* **YOUR GOAL**
Go through the lines below and copy each one that holds the string "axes".

* **GIVEN DATA**
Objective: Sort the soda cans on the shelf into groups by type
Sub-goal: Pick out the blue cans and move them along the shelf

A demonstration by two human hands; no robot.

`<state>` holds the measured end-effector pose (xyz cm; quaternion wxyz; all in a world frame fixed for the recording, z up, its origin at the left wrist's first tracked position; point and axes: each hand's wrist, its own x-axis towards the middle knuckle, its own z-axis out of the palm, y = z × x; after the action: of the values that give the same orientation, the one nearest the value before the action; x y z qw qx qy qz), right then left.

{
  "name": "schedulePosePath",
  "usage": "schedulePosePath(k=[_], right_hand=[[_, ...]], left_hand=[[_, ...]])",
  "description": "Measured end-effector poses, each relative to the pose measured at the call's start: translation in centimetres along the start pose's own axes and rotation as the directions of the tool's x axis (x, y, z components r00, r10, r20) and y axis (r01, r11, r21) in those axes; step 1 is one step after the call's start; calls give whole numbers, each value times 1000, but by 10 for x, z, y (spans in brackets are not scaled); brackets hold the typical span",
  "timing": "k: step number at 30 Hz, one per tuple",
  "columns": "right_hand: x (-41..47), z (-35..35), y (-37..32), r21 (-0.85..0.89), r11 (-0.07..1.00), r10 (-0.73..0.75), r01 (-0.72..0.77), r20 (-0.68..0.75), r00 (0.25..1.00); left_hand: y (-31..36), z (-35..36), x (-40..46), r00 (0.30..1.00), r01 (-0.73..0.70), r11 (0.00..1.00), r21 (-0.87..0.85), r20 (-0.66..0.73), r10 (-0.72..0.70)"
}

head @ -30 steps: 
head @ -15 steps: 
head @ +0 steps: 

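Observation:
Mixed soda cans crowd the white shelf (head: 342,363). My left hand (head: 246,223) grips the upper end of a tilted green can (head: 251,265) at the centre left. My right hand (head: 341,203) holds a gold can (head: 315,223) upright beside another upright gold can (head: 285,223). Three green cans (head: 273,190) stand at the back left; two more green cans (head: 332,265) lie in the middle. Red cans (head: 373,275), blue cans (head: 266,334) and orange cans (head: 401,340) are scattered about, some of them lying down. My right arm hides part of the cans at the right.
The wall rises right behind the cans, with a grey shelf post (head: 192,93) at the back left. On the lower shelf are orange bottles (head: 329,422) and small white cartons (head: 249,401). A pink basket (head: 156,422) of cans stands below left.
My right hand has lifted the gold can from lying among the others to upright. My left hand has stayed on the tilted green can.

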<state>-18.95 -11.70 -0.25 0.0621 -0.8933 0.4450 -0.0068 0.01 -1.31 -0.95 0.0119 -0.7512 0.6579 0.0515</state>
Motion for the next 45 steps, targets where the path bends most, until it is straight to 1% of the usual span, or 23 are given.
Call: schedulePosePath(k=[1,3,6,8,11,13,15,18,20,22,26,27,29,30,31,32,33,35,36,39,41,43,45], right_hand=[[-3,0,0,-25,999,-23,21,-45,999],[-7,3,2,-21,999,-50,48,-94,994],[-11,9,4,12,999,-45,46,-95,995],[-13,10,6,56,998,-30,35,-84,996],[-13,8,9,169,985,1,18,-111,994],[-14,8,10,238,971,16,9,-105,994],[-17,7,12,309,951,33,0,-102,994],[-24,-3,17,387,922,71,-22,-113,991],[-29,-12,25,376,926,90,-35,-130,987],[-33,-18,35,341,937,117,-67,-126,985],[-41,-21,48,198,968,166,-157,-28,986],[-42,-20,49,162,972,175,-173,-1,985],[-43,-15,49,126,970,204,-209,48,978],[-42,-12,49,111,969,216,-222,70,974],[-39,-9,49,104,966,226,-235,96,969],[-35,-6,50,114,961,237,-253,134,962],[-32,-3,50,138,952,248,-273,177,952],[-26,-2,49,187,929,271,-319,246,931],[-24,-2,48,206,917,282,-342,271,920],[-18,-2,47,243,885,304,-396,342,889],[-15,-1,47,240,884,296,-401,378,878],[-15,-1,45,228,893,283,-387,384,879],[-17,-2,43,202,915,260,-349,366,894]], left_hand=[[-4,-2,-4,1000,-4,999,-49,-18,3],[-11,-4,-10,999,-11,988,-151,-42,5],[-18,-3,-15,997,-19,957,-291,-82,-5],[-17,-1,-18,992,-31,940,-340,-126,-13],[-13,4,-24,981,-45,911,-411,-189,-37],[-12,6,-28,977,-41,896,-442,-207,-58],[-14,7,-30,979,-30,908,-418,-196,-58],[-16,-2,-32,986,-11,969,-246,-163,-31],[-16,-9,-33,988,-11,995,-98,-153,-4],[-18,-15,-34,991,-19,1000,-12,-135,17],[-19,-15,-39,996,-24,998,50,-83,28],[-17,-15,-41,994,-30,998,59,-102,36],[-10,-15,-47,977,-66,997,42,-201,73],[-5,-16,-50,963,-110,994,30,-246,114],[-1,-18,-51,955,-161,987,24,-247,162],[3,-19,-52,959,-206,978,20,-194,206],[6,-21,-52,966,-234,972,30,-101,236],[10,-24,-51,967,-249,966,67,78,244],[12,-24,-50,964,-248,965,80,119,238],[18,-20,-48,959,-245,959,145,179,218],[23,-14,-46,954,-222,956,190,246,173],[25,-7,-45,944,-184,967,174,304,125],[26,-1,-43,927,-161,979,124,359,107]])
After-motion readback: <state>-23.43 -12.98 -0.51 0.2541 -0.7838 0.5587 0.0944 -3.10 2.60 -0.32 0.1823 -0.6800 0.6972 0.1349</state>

* **ANSWER TO THIS EXERCISE**
`<state>` holds the measured end-effector pose (xyz cm; quaternion wxyz; all in a world frame fixed for the recording, z up, its origin at the left wrist's first tracked position; point and axes: each hand's wrist, its own x-axis towards the middle knuckle, its own z-axis out of the palm, y = z × x; after the action: of the values that give the same orientation, the one nearest the value before the action; x y z qw qx qy qz), right then left.
  "description": "Measured end-effector poses, each relative to the pose measured at the call's start: translation in centimetres along the start pose's own axes and rotation as the directions of the tool's x axis (x, y, z components r00, r10, r20) and y axis (r01, r11, r21) in those axes; step 1 is one step after the call's start; calls give whole numbers, each value times 1000, but by 10 for x, z, y (spans in brackets are not scaled); brackets hold the typical span",

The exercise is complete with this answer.